Last week, the finance ministry told the petroleum ministry that only the Cabinet Committee on Economic Affairs could deliberate on this issue and that it would no longer be in a position to set aside funds for this purpose.
Irrecoverable taxes are those levied by the state government on the refiner but not recovered from the consumer. The finance ministry paid around Rs 800 crore in 2002-03, after which the scheme was discontinued.
Indirectly, the single largest beneficiary of this scheme was Reliance Industries Ltd, which received around Rs 470 crore from public sector oil companies Indian Oil Corporation, Bharat Petroleum Corporation Ltd and Hindustan Petroleum Corporation Ltd. The other major beneficiary was Kochi Refineries Ltd which received around Rs 200 crore.
Reliance was paid this sum towards the Central Sales Tax (CST) levied by the Gujarat state government on the petro-products sold by its Jamnagar refinery to the public sector oil companies outside the state and not recovered from the consumer.
The finance ministry has been doing a see-saw on the issue of compensation of irrecoverable taxes over the last two years. In 2003-04, although a provision was made in the beginning of the year, it was withdrawn at the revised estimate stage. The ministry then argued that Reliance could set up retail outlets in neighbouring states and thus avoid paying sales tax. This, since it would amount to inter-depot transfers that do not attract sales tax payment.

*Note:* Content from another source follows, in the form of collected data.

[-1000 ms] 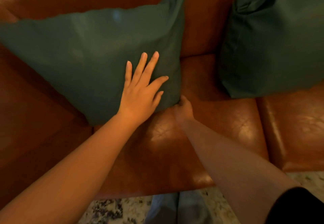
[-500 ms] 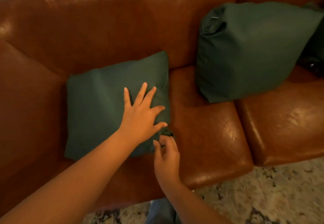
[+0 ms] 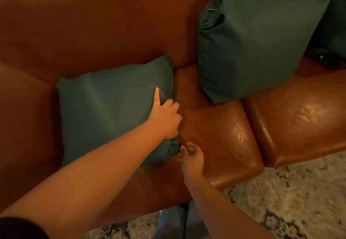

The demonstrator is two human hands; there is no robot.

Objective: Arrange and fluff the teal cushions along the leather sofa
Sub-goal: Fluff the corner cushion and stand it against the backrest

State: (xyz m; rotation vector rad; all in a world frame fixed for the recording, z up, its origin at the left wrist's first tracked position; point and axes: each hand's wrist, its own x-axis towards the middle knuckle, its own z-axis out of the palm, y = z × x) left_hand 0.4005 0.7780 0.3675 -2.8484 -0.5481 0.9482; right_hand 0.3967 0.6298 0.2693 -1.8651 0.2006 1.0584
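Observation:
A teal cushion (image 3: pixel 108 111) leans in the left corner of the brown leather sofa (image 3: pixel 221 130). My left hand (image 3: pixel 165 117) is on its right edge, fingers curled around the edge and the index finger stretched out over the fabric. My right hand (image 3: pixel 191 156) is at the cushion's lower right corner with its fingertips loosely curled against it. Blur hides whether it pinches the fabric. A second, fuller teal cushion (image 3: pixel 252 48) stands upright against the backrest further right. A third teal cushion (image 3: pixel 335 23) shows partly at the far right edge.
A small dark object (image 3: pixel 322 57) lies on the seat by the third cushion. A bare stretch of seat separates the first two cushions. A pale speckled rug (image 3: pixel 280 201) covers the floor in front of the sofa, and my legs (image 3: pixel 177 222) are near its front edge.
The view has pulled back from the sofa. My left hand went from lying flat on the cushion's face to curling around its right edge. My right hand stays at the lower right corner.

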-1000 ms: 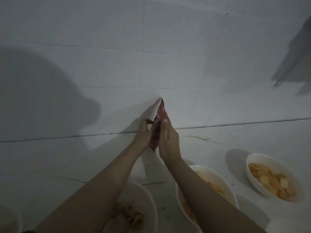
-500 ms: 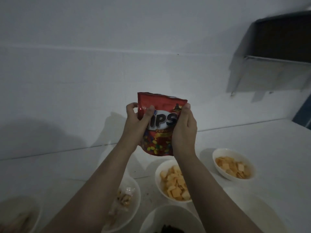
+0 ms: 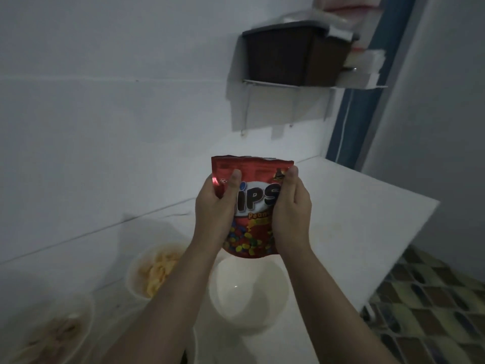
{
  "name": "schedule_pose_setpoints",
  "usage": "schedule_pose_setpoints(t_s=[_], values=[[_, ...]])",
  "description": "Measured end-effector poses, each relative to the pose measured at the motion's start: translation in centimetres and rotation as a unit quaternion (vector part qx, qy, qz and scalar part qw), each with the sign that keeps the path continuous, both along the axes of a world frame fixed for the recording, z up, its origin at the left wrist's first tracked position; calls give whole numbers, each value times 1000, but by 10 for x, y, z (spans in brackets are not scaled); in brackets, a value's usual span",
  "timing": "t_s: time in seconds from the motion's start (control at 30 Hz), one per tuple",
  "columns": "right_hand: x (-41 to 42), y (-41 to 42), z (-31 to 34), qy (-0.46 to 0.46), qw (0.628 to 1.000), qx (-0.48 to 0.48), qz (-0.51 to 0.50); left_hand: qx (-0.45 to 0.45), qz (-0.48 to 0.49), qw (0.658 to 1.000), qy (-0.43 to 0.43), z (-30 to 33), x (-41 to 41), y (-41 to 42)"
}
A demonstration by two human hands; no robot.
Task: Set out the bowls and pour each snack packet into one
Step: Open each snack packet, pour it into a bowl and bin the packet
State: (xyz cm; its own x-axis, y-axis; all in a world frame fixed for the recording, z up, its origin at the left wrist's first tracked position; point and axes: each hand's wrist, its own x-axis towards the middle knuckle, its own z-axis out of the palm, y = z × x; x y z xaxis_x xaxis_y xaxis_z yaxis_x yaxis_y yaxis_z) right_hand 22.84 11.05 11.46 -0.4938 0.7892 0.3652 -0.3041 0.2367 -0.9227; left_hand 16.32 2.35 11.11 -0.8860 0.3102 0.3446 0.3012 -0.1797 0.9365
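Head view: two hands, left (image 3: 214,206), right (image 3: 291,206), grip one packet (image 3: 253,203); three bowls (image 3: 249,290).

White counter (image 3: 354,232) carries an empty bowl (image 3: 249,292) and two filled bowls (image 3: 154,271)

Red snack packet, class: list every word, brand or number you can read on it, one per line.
"ips": big letters on the red snack packet; the first letter hides behind the left hand thumb.
"Pean": orange word below, cut off by the right hand.
Small white print near the left thumb: unreadable.
No numbers legible.
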Motion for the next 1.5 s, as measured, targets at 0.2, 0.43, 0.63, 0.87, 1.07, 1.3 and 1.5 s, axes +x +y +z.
schedule_pose_setpoints(t_s=[0.2,0.43,0.63,0.87,1.07,1.3,1.5], values=[[62,100,-11,-38,999,9,-21,-23,-42,999,11,-14,44,104],[112,193,-58,-122,987,102,-36,-88,-58,994,38,-67,69,198],[118,237,-104,-187,965,178,-35,-123,-7,992,34,-116,80,232],[111,245,-131,-167,969,179,-12,-180,44,980,71,-140,67,237],[100,245,-132,-122,982,141,43,-176,161,971,31,-126,64,248],[102,230,-146,-84,980,10,178,-137,7,981,-139,-123,67,245],[104,236,-134,-98,960,-120,233,-175,-85,972,-131,-116,72,240]])
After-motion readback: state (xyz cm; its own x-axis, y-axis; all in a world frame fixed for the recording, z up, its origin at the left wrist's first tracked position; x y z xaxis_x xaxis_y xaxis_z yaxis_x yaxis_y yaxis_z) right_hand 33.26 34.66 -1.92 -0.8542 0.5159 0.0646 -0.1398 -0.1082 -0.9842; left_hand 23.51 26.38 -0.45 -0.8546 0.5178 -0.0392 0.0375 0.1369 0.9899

Prior to 2002, the government policy did not permit Reliance to set up retail outlets although it was in the refinery business. Post April 2002, although marketing business was deregulated, Reliance went slow on setting up retail outlets. Over the last one year, the pace has, however, picked up.
Last year, the petroleum ministry revived the issue of compensation of irrecoverable taxes and asked the finance ministry to reconsider it.
In the absence of compensation of irrecoverable taxes, Reliance absorbs the CST bill within the import parity price paid to it by the public sector oil marketing companies, thus taking a hit on its refinery margins.